Items from a dataset:

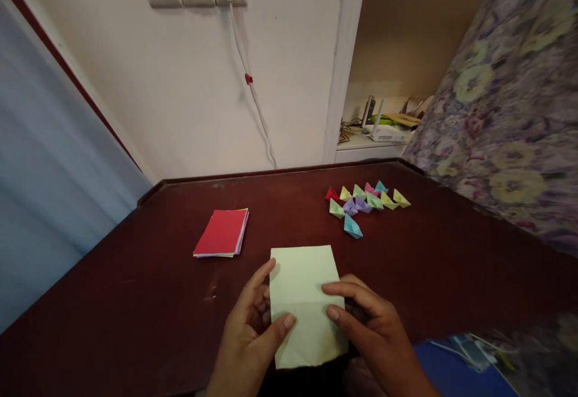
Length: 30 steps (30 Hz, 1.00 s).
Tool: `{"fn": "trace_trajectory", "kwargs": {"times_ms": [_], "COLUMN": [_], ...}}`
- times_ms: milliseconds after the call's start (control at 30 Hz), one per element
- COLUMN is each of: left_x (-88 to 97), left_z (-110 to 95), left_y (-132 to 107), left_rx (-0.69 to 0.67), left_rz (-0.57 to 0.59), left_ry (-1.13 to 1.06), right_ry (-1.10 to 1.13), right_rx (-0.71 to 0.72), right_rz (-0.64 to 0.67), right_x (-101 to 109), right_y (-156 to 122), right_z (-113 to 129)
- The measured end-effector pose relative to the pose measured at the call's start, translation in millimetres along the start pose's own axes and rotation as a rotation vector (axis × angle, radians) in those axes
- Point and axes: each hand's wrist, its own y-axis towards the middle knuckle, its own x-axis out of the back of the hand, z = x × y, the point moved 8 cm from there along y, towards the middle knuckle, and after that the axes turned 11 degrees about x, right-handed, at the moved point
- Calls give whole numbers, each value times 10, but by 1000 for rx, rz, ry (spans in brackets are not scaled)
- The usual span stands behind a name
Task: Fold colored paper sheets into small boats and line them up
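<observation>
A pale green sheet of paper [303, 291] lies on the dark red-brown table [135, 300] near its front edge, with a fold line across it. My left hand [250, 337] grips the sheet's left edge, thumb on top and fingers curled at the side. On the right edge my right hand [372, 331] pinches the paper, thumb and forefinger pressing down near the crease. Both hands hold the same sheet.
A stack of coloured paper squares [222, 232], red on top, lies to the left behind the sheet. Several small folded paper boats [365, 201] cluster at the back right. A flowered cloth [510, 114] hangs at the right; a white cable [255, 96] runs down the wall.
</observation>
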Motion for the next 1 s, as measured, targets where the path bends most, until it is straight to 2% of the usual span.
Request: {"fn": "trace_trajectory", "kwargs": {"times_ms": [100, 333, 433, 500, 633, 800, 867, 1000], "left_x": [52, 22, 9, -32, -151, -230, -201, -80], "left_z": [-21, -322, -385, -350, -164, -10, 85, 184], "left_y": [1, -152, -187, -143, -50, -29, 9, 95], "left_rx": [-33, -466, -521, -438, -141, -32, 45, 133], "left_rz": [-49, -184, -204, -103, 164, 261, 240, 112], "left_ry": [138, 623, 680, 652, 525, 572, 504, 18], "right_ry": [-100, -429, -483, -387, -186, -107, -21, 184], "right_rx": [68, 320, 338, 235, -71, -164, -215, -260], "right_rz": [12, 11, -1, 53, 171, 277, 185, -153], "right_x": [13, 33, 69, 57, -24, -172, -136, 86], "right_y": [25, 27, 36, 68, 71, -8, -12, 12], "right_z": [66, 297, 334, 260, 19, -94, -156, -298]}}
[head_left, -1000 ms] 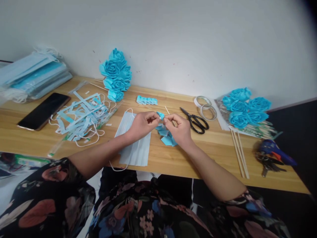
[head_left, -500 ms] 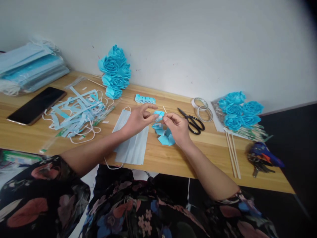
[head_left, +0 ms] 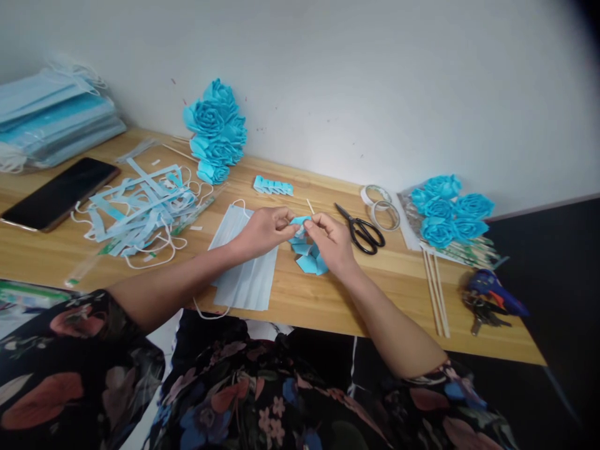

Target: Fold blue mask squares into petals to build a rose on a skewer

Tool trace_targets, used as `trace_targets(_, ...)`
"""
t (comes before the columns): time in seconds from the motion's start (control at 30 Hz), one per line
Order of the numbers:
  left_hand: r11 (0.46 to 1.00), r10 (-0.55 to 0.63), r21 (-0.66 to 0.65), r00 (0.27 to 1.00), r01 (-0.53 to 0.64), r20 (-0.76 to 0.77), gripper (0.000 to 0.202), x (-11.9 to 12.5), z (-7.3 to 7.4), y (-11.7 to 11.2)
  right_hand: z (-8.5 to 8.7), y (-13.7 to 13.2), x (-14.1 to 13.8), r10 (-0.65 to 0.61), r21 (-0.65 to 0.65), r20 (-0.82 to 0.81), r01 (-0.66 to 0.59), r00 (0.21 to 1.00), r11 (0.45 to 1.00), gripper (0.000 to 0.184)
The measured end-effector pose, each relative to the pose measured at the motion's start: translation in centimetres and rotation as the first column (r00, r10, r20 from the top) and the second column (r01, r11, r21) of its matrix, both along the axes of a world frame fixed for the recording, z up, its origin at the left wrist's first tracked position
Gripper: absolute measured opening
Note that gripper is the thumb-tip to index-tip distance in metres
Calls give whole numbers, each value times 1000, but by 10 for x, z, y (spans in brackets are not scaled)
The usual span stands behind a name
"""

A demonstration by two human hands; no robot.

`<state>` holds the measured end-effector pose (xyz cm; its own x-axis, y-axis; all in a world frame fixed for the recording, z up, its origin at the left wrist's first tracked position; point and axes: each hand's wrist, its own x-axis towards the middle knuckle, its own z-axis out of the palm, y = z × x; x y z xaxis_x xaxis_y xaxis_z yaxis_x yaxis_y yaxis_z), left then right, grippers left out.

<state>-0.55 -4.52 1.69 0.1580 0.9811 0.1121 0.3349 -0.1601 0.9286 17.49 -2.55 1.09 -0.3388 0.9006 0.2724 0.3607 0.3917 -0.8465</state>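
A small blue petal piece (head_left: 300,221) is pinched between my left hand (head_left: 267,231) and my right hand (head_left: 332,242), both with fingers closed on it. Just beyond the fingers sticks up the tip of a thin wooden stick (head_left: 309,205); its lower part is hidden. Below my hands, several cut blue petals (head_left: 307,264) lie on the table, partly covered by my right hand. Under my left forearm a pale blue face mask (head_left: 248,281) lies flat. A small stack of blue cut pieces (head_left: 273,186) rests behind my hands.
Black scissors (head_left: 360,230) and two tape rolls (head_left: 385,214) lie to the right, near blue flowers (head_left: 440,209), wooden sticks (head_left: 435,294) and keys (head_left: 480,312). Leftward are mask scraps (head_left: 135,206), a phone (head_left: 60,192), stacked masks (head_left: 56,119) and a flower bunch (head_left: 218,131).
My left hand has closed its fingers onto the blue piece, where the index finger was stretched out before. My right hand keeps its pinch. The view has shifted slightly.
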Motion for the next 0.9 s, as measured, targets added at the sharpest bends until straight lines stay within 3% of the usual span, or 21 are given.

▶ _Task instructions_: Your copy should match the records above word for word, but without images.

▶ _Your response_:
Length: 30 steps (30 Hz, 1.00 s).
Tool: `{"fn": "trace_trajectory", "kwargs": {"times_ms": [_], "COLUMN": [_], ...}}`
- times_ms: milliseconds after the call's start (control at 30 Hz), one per element
- COLUMN is each of: left_x (-88 to 97), left_z (-110 to 95), left_y (-132 to 107), left_rx (-0.69 to 0.67), left_rz (-0.57 to 0.59), left_ry (-1.13 to 1.06), right_ry (-1.10 to 1.13), right_rx (-0.71 to 0.72), right_rz (-0.64 to 0.67), right_x (-101 to 109), right_y (-156 to 122), right_z (-113 to 129)
- The measured end-effector pose relative to the pose measured at the call's start, translation in millimetres along the start pose's own axes and rotation as a rotation vector (axis × angle, radians) in those axes
- Point and axes: each hand's wrist, its own y-axis towards the middle knuckle, its own x-axis out of the back of the hand, z = x × y, the point moved 8 cm from there along y, towards the middle knuckle, and after that the axes turned 11 degrees about x, right-handed, at the moved point
- Calls give whole numbers, each value times 10, but by 1000 for rx, rz, ry (spans in brackets are not scaled)
- The usual span stands behind a name
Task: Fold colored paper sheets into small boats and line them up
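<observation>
A pale green sheet of paper [303, 291] lies on the dark red-brown table [135, 300] near its front edge, with a fold line across it. My left hand [250, 337] grips the sheet's left edge, thumb on top and fingers curled at the side. On the right edge my right hand [372, 331] pinches the paper, thumb and forefinger pressing down near the crease. Both hands hold the same sheet.
A stack of coloured paper squares [222, 232], red on top, lies to the left behind the sheet. Several small folded paper boats [365, 201] cluster at the back right. A flowered cloth [510, 114] hangs at the right; a white cable [255, 96] runs down the wall.
</observation>
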Motion for the next 1 s, as measured, targets where the path bends most, until it is straight to 2% of the usual span.
Request: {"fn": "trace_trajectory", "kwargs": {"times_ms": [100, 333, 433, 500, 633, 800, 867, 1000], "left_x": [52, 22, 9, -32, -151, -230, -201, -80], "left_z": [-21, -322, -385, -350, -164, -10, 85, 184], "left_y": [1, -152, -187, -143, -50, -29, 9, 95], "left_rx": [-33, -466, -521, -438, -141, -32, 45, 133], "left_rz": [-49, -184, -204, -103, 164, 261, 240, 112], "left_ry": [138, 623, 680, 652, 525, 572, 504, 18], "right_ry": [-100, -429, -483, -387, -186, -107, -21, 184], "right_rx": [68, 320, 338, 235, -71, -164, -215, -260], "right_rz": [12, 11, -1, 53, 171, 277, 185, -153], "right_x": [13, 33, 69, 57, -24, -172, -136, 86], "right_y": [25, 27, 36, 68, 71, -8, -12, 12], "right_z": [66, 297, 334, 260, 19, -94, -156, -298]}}
[head_left, -1000 ms] 
[head_left, -500 ms] 
[head_left, +0 ms] 

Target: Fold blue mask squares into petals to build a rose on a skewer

Tool trace_targets, used as `trace_targets(_, ...)`
"""
t (comes before the columns): time in seconds from the motion's start (control at 30 Hz), one per line
Order of the numbers:
  left_hand: r11 (0.46 to 1.00), r10 (-0.55 to 0.63), r21 (-0.66 to 0.65), r00 (0.27 to 1.00), r01 (-0.53 to 0.64), r20 (-0.76 to 0.77), gripper (0.000 to 0.202), x (-11.9 to 12.5), z (-7.3 to 7.4), y (-11.7 to 11.2)
  right_hand: z (-8.5 to 8.7), y (-13.7 to 13.2), x (-14.1 to 13.8), r10 (-0.65 to 0.61), r21 (-0.65 to 0.65), r20 (-0.82 to 0.81), r01 (-0.66 to 0.59), r00 (0.21 to 1.00), r11 (0.45 to 1.00), gripper (0.000 to 0.184)
The measured end-effector pose, each relative to the pose measured at the motion's start: translation in centimetres and rotation as the first column (r00, r10, r20 from the top) and the second column (r01, r11, r21) of its matrix, both along the axes of a world frame fixed for the recording, z up, its origin at the left wrist's first tracked position
Gripper: absolute measured opening
Note that gripper is the thumb-tip to index-tip distance in metres
Calls give whole numbers, each value times 1000, but by 10 for x, z, y (spans in brackets are not scaled)
The usual span stands behind a name
"""

A demonstration by two human hands; no robot.

`<state>` holds the measured end-effector pose (xyz cm; its own x-axis, y-axis; all in a world frame fixed for the recording, z up, its origin at the left wrist's first tracked position; point and axes: each hand's wrist, its own x-axis towards the middle knuckle, its own z-axis out of the palm, y = z × x; x y z xaxis_x xaxis_y xaxis_z yaxis_x yaxis_y yaxis_z), left then right, grippers left out.

<state>-0.55 -4.52 1.69 0.1580 0.9811 0.1121 0.3349 -0.1601 0.9286 17.49 -2.55 1.09 -0.3388 0.9006 0.2724 0.3607 0.3917 -0.8465</state>
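A small blue petal piece (head_left: 300,221) is pinched between my left hand (head_left: 267,231) and my right hand (head_left: 332,242), both with fingers closed on it. Just beyond the fingers sticks up the tip of a thin wooden stick (head_left: 309,205); its lower part is hidden. Below my hands, several cut blue petals (head_left: 307,264) lie on the table, partly covered by my right hand. Under my left forearm a pale blue face mask (head_left: 248,281) lies flat. A small stack of blue cut pieces (head_left: 273,186) rests behind my hands.
Black scissors (head_left: 360,230) and two tape rolls (head_left: 385,214) lie to the right, near blue flowers (head_left: 440,209), wooden sticks (head_left: 435,294) and keys (head_left: 480,312). Leftward are mask scraps (head_left: 135,206), a phone (head_left: 60,192), stacked masks (head_left: 56,119) and a flower bunch (head_left: 218,131).
My left hand has closed its fingers onto the blue piece, where the index finger was stretched out before. My right hand keeps its pinch. The view has shifted slightly.
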Motion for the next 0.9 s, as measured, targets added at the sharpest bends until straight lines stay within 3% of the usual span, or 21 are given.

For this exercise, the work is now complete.